_Problem requirements_.
Please return each of the entries exactly, minus their pictures.

[Data items]
▬▬▬▬▬▬
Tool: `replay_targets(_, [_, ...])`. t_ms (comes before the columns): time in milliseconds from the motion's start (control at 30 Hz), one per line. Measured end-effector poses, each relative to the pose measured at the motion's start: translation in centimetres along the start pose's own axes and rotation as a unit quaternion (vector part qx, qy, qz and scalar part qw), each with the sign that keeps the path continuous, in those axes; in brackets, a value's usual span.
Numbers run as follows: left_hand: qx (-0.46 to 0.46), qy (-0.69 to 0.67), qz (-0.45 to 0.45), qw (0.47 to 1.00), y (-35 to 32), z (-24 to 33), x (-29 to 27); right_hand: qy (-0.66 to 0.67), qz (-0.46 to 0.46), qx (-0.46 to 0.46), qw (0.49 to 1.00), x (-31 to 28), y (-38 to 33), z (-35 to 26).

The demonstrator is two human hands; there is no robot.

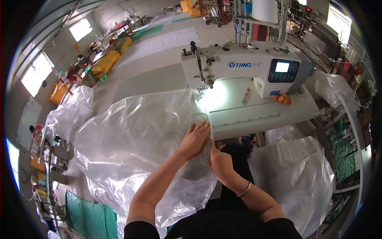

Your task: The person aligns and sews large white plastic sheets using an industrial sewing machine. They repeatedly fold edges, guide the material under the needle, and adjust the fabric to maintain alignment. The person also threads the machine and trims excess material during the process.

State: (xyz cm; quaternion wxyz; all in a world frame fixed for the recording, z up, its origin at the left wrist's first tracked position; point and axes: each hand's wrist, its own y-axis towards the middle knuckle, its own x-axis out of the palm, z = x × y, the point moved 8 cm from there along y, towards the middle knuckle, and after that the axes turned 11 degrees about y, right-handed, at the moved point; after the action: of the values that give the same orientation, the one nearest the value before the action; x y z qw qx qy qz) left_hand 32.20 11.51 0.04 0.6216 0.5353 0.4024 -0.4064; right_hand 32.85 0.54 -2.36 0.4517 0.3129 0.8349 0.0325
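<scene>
A large sheet of clear plastic film (135,119) spreads over the left of the sewing table and hangs down in shiny folds. Its right edge runs up to the needle area of a white sewing machine (230,63), whose lamp lights the bed. My left hand (195,140) lies on the film near that edge, fingers stretched out and pressing it flat. Just below and to the right, my right hand (221,162) pinches the film's edge at the table's front, its index finger pointing up along it. The film's underside is hidden.
On the machine bed lie a pink-handled thread snipper (246,96) and several small orange fruits (283,98). A printed ruler (246,120) runs along the table's front. More clear film (294,175) hangs at my right. A thread cone (264,11) stands behind the machine.
</scene>
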Motion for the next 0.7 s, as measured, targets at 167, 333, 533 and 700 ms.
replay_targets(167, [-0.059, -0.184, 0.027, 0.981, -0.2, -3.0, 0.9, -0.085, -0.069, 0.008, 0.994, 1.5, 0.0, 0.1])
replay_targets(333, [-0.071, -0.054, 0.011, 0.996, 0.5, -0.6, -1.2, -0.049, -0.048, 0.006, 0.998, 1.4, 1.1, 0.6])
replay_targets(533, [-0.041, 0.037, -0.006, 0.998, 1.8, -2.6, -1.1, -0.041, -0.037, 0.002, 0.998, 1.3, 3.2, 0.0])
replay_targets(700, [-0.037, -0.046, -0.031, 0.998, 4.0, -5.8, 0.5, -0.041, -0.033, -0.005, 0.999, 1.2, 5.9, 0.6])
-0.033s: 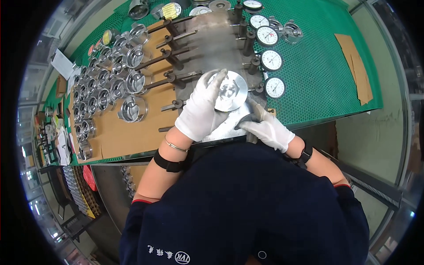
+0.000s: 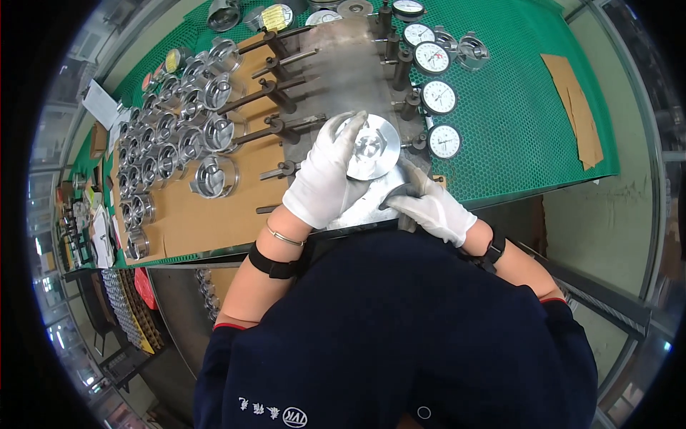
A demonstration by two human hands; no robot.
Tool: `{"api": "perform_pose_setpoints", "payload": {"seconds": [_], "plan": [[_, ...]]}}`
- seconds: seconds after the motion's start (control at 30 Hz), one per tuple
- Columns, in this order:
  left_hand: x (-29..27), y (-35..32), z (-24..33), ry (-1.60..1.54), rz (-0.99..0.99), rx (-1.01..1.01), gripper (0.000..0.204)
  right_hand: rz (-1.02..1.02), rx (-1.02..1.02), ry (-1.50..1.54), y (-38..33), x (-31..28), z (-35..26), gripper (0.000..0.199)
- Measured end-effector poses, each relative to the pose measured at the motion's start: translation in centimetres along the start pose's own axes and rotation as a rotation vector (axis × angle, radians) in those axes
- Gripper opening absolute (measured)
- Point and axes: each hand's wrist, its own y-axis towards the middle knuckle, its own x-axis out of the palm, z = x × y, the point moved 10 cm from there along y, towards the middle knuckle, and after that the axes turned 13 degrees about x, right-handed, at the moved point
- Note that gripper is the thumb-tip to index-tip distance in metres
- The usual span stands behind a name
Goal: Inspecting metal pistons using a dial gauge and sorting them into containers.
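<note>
My gloved left hand [image 2: 321,175] is closed around a shiny round metal piston [image 2: 377,150], its flat disc-like face turned up with a recessed shape in the middle. Beside it, my gloved right hand [image 2: 437,211] curls its fingers and thumb about a dark curved piece [image 2: 400,193], mostly hidden by the glove. Below the piston shows a bright metal surface [image 2: 363,206]. Both hands are at the near end of a grey metal plate [image 2: 350,82]. White-faced dial gauges [image 2: 444,141] line its right side, and dark posts with rods [image 2: 284,130] its left.
Rows of pistons [image 2: 214,176] stand on brown cardboard [image 2: 207,229] to the left. A green perforated mat [image 2: 507,136] covers the bench, with a cardboard strip [image 2: 572,107] at the right. More round metal parts [image 2: 225,14] sit at the back.
</note>
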Motion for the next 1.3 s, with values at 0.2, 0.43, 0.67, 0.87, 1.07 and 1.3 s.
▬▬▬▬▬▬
_Response to this task_.
Tool: `replay_targets(_, [_, ...])`. t_ms (comes before the columns): time in milliseconds from the motion's start (control at 30 Hz), one per line. Measured end-effector poses, each relative to the pose measured at the motion's start: translation in centimetres along the start pose's own axes and rotation as a unit quaternion (vector part qx, qy, qz and scalar part qw), each with the sign that keeps the path continuous, in those axes; in brackets, a value's usual span.
Numbers run as follows: left_hand: qx (-0.46 to 0.46), qy (-0.69 to 0.67), qz (-0.45 to 0.45), qw (0.47 to 1.00), y (-35 to 32), z (-24 to 33), x (-29 to 27); right_hand: qy (-0.66 to 0.67), qz (-0.46 to 0.46), qx (-0.46 to 0.46), qw (0.49 to 1.00), x (-31 to 28), y (-38 to 33), z (-35 to 26).

The demonstrator is two human hands; there is no robot.


Your task: The person aligns and sews large white plastic sheets using an industrial sewing machine. They repeatedly fold edges, guide the material under the needle, and adjust the fabric to maintain alignment. The person also threads the machine and trims excess material during the process.

State: (xyz cm; quaternion wxyz; all in a world frame fixed for the recording, z up, its origin at the left wrist's first tracked position; point and axes: each hand's wrist, its own y-axis towards the middle knuckle, its own x-axis out of the palm, z = x × y, the point moved 8 cm from there along y, towards the middle knuckle, and after that the axes turned 11 degrees about y, right-handed, at the moved point; after the action: of the values that give the same orientation, the one nearest the value before the action; x y z qw qx qy qz) left_hand 32.20 11.51 0.04 0.6216 0.5353 0.4024 -0.4064; right_hand 32.85 0.54 -2.36 0.4517 0.3129 0.8349 0.0325
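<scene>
A large sheet of clear plastic film (135,119) spreads over the left of the sewing table and hangs down in shiny folds. Its right edge runs up to the needle area of a white sewing machine (230,63), whose lamp lights the bed. My left hand (195,140) lies on the film near that edge, fingers stretched out and pressing it flat. Just below and to the right, my right hand (221,162) pinches the film's edge at the table's front, its index finger pointing up along it. The film's underside is hidden.
On the machine bed lie a pink-handled thread snipper (246,96) and several small orange fruits (283,98). A printed ruler (246,120) runs along the table's front. More clear film (294,175) hangs at my right. A thread cone (264,11) stands behind the machine.
</scene>
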Motion for the next 0.7 s, as measured, targets at 167, 333, 533 and 700 ms.
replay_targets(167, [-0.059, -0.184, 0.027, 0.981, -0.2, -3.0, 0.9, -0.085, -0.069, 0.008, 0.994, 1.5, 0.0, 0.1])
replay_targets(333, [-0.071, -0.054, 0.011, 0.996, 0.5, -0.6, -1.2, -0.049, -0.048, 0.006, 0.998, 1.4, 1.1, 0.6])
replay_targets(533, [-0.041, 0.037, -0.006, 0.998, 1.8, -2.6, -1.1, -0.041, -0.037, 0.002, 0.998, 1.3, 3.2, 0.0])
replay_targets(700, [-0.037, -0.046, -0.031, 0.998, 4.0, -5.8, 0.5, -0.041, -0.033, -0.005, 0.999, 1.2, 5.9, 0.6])
-0.033s: 
+0.000s: 
A demonstration by two human hands; no robot.
Tool: `{"api": "perform_pose_setpoints", "payload": {"seconds": [_], "plan": [[_, ...]]}}`
- seconds: seconds after the motion's start (control at 30 Hz), one per tuple
- Columns, in this order:
  left_hand: x (-29..27), y (-35..32), z (-24..33), ry (-1.60..1.54), rz (-0.99..0.99), rx (-1.01..1.01), gripper (0.000..0.204)
  right_hand: rz (-1.02..1.02), rx (-1.02..1.02), ry (-1.50..1.54), y (-38..33), x (-31..28), z (-35..26), gripper (0.000..0.199)
- Measured end-effector poses, each relative to the pose measured at the motion's start: translation in centimetres along the start pose's own axes and rotation as a rotation vector (axis × angle, radians) in those axes
- Gripper opening absolute (measured)
- Point and axes: each hand's wrist, its own y-axis towards the middle knuckle, its own x-axis out of the palm, z = x × y, the point moved 10 cm from there along y, towards the middle knuckle, and after that the axes turned 13 degrees about x, right-handed, at the moved point
- Note that gripper is the thumb-tip to index-tip distance in metres
- The usual span stands behind a name
Goal: Inspecting metal pistons using a dial gauge and sorting them into containers.
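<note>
My gloved left hand [image 2: 321,175] is closed around a shiny round metal piston [image 2: 377,150], its flat disc-like face turned up with a recessed shape in the middle. Beside it, my gloved right hand [image 2: 437,211] curls its fingers and thumb about a dark curved piece [image 2: 400,193], mostly hidden by the glove. Below the piston shows a bright metal surface [image 2: 363,206]. Both hands are at the near end of a grey metal plate [image 2: 350,82]. White-faced dial gauges [image 2: 444,141] line its right side, and dark posts with rods [image 2: 284,130] its left.
Rows of pistons [image 2: 214,176] stand on brown cardboard [image 2: 207,229] to the left. A green perforated mat [image 2: 507,136] covers the bench, with a cardboard strip [image 2: 572,107] at the right. More round metal parts [image 2: 225,14] sit at the back.
</note>
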Motion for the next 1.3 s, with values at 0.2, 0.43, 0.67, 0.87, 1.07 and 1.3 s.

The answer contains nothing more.